Available records Block Start

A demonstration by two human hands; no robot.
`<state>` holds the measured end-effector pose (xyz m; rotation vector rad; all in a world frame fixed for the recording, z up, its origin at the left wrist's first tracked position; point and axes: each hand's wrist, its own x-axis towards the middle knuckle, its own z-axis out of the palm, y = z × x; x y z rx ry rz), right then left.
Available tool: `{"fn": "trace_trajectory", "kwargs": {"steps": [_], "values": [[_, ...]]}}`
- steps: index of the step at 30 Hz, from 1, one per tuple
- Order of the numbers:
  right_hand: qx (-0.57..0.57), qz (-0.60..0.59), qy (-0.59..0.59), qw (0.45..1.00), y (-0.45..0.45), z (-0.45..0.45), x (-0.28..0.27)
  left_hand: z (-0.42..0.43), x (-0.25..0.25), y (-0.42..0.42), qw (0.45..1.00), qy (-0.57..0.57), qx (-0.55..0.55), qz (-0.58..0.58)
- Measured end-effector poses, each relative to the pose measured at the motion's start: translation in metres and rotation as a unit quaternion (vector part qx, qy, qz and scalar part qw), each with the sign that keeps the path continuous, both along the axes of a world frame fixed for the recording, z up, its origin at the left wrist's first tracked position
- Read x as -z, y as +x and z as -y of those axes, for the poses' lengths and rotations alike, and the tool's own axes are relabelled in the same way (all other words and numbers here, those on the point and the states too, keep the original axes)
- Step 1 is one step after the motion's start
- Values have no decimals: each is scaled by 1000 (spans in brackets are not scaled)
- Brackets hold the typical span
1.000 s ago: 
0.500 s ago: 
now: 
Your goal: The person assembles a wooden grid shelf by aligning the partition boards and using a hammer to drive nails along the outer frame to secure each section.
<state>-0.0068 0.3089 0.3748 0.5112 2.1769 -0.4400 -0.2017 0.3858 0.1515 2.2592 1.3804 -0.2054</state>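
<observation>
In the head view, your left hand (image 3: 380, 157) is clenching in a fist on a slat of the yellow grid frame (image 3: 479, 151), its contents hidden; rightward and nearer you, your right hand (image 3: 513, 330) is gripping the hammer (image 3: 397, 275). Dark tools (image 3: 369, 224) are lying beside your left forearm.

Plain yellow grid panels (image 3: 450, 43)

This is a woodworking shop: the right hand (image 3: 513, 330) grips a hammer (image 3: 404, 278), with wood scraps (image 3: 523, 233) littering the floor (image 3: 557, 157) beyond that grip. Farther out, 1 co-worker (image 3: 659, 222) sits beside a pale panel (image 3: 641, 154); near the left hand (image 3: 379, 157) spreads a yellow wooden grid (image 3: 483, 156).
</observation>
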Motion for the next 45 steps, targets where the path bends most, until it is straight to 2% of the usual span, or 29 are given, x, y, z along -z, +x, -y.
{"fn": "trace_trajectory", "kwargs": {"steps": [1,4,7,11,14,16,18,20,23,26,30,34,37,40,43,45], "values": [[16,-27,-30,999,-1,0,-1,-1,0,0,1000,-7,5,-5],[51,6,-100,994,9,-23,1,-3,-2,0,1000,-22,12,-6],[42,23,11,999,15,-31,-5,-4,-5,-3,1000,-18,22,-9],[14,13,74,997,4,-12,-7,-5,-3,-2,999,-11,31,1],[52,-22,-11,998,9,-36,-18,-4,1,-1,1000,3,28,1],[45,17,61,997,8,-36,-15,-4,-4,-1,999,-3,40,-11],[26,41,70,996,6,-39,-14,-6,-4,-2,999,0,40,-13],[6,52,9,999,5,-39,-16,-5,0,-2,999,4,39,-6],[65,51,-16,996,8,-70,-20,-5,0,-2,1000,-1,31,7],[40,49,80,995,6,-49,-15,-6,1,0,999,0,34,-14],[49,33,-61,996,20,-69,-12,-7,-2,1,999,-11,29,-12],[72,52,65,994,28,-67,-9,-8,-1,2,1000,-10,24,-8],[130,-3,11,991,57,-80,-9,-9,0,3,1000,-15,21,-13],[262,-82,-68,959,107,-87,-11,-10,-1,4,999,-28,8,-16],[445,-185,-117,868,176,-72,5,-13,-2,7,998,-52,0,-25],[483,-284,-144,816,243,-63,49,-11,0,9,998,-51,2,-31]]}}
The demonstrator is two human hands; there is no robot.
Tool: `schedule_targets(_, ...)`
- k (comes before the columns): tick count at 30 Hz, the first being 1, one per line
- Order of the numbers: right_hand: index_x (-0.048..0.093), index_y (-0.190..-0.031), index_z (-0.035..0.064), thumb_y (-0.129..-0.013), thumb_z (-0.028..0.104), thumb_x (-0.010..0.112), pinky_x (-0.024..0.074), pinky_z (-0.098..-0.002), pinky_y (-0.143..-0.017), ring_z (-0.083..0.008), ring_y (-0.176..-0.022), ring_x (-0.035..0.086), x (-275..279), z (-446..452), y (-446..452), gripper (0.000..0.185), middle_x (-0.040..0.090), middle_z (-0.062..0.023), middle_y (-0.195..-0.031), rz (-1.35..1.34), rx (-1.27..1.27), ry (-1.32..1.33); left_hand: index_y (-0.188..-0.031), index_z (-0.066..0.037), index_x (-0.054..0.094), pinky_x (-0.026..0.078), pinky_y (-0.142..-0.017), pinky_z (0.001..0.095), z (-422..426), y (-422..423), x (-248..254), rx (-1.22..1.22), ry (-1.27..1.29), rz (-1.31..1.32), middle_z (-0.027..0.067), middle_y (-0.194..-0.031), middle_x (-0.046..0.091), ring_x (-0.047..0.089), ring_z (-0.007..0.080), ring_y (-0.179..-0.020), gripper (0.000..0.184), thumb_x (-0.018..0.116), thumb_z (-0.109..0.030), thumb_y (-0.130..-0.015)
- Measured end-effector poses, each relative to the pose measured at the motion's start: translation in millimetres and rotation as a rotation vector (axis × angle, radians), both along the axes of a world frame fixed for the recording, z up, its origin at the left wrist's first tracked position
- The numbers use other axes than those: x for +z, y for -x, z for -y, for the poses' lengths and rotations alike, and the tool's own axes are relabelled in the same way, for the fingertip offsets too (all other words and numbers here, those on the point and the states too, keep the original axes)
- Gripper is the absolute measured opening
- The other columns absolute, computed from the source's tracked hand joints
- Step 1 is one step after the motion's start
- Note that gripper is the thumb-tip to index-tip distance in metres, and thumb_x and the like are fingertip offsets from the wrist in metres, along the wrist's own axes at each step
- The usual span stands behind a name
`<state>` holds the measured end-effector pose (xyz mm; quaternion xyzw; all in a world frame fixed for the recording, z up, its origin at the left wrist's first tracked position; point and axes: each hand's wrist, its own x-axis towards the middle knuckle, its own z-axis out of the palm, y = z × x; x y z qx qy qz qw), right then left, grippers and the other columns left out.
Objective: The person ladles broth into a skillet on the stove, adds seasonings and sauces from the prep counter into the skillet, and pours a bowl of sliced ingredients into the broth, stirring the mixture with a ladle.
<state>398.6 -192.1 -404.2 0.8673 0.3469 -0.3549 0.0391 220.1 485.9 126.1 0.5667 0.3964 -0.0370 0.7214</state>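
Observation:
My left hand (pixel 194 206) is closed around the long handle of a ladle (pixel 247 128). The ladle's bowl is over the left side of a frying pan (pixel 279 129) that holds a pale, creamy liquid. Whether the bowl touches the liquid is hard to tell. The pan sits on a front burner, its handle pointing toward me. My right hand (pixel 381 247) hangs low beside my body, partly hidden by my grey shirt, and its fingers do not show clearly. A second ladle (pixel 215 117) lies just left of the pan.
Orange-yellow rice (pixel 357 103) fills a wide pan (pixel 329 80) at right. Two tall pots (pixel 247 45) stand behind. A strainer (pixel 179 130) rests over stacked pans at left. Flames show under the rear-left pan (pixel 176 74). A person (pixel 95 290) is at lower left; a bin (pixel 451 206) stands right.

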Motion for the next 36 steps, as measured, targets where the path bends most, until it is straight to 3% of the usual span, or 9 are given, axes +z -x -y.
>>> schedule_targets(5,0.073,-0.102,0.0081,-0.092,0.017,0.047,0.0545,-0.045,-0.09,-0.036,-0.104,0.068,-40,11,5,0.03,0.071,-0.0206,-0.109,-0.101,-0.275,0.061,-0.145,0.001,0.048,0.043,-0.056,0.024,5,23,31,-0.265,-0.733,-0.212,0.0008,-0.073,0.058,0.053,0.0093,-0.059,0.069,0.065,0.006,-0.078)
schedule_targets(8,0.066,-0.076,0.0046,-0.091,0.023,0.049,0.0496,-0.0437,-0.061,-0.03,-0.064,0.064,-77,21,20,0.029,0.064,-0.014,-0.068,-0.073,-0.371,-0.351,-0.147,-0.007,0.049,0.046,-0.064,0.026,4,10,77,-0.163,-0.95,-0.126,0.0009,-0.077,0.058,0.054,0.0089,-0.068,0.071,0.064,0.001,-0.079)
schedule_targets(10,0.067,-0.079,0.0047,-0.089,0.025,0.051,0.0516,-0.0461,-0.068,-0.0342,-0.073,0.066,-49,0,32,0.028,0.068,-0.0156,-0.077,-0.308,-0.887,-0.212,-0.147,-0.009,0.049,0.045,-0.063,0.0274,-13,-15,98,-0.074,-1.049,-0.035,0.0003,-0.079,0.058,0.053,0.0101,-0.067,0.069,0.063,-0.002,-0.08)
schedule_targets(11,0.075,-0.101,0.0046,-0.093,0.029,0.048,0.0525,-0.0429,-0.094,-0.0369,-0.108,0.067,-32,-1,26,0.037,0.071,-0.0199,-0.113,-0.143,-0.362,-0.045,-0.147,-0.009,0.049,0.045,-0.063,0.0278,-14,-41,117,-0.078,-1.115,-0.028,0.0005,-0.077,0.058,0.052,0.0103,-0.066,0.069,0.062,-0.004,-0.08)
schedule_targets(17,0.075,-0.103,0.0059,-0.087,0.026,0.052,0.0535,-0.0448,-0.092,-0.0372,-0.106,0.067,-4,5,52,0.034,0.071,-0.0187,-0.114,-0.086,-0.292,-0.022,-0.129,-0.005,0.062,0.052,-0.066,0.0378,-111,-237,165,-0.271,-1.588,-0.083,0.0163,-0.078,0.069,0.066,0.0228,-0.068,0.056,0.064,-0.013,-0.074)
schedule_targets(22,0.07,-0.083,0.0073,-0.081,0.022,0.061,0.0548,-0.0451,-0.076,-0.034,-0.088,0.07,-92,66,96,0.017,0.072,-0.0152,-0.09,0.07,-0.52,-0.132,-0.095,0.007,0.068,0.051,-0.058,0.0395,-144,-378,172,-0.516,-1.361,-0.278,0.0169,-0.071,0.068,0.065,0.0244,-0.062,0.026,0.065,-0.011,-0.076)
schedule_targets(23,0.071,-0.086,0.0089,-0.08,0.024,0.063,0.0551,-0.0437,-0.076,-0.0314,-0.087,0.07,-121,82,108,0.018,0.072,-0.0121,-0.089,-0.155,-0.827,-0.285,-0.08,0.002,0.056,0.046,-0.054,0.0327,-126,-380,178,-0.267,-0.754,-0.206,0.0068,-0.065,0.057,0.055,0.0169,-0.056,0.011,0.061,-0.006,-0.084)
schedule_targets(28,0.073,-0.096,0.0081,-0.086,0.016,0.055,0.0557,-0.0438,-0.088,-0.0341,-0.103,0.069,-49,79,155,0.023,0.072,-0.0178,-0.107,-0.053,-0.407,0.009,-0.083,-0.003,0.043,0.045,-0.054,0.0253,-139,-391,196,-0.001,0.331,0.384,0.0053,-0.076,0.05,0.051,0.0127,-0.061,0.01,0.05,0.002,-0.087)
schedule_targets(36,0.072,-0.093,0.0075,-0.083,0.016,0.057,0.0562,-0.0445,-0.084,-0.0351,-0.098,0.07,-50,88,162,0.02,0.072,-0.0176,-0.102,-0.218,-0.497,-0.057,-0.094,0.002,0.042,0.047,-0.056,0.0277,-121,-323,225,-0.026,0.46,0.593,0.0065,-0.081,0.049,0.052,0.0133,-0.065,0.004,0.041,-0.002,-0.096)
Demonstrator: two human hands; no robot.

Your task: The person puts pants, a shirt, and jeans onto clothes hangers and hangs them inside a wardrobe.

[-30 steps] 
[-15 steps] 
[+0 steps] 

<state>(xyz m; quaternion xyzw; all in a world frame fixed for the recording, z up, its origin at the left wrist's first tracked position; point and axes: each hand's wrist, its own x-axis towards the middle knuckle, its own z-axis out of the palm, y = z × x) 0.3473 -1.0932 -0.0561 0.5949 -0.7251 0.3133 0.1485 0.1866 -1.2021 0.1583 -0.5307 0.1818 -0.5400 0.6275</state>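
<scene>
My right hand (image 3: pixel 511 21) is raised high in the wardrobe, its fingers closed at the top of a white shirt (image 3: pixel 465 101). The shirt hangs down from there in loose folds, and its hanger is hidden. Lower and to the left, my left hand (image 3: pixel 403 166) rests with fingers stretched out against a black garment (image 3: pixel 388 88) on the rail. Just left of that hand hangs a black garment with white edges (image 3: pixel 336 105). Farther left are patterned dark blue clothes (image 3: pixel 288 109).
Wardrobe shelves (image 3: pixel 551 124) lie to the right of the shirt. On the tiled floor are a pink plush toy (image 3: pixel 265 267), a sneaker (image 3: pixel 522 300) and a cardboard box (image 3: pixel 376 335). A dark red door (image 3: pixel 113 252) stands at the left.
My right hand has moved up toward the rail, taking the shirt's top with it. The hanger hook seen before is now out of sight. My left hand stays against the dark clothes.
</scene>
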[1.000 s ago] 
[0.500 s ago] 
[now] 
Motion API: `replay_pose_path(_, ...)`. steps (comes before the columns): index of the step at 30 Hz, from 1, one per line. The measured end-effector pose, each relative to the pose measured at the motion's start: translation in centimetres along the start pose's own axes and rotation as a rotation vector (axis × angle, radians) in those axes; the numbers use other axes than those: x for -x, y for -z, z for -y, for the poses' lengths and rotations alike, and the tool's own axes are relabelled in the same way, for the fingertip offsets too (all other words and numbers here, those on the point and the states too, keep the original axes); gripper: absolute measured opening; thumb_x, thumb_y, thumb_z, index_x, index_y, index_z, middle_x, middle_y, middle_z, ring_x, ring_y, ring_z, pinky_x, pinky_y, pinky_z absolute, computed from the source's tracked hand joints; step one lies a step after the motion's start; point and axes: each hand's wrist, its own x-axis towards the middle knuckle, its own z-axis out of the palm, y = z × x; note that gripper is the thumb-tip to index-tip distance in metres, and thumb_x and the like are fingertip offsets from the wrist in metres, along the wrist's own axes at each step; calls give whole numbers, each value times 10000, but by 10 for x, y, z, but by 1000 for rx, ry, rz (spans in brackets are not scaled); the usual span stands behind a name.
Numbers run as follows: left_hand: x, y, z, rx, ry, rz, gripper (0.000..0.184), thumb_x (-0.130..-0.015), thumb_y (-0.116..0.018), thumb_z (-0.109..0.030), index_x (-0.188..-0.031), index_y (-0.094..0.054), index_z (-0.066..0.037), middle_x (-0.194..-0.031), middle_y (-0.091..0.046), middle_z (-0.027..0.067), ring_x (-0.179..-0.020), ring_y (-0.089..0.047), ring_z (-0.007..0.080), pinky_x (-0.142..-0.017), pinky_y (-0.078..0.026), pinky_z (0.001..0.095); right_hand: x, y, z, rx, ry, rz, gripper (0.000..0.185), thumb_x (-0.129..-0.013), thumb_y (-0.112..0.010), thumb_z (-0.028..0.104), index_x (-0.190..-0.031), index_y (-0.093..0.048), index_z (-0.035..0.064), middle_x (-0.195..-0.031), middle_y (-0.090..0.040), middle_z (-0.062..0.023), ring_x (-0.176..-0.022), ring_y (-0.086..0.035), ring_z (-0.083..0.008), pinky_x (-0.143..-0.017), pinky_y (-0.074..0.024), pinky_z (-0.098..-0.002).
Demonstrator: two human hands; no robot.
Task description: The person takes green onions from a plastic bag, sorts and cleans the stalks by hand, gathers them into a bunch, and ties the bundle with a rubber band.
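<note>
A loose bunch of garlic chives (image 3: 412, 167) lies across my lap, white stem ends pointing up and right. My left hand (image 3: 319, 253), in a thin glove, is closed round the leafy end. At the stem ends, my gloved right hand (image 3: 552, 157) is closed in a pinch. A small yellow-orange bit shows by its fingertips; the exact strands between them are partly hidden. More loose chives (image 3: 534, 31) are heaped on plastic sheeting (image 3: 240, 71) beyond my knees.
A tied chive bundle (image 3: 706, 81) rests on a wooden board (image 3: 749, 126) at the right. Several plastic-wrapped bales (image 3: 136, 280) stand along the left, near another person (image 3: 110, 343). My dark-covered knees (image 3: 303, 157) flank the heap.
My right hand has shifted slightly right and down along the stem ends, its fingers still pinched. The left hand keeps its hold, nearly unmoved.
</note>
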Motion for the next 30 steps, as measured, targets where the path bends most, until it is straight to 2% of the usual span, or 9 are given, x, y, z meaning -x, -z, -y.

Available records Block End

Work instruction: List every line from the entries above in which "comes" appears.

Written solution:
- k (comes before the columns): tick count at 30 Hz, the first being 1, one per line
Motion API: `replay_pose_path(_, ...)`. steps (comes before the columns): index of the step at 30 Hz, from 1, one per line. The measured end-effector pose, each relative to the pose measured at the motion's start: translation in centimetres along the start pose's own axes and rotation as a rotation vector (axis × angle, radians) in those axes; the numbers use other axes than those: x for -x, y for -z, z for -y, for the poses' lengths and rotations alike, and the tool's own axes are relabelled in the same way, for the fingertip offsets too (all other words and numbers here, those on the point and the states too, keep the original axes); gripper: absolute measured opening; thumb_x, thumb_y, thumb_z, index_x, index_y, index_z, middle_x, middle_y, middle_z, ring_x, ring_y, ring_z, pinky_x, pinky_y, pinky_z absolute, computed from the source's tracked hand joints; step one lies a step after the motion's start; point and axes: each hand's wrist, its own x-axis towards the middle knuckle, its own z-axis out of the palm, y = z × x; note that gripper is the thumb-tip to index-tip distance in metres, and thumb_x and the like are fingertip offsets from the wrist in metres, along the wrist's own axes at each step; calls give whole numbers, each value times 10000, but by 10 for x, y, z, but by 1000 for rx, ry, rz (spans in brackets are not scaled); the usual span stands behind a name.

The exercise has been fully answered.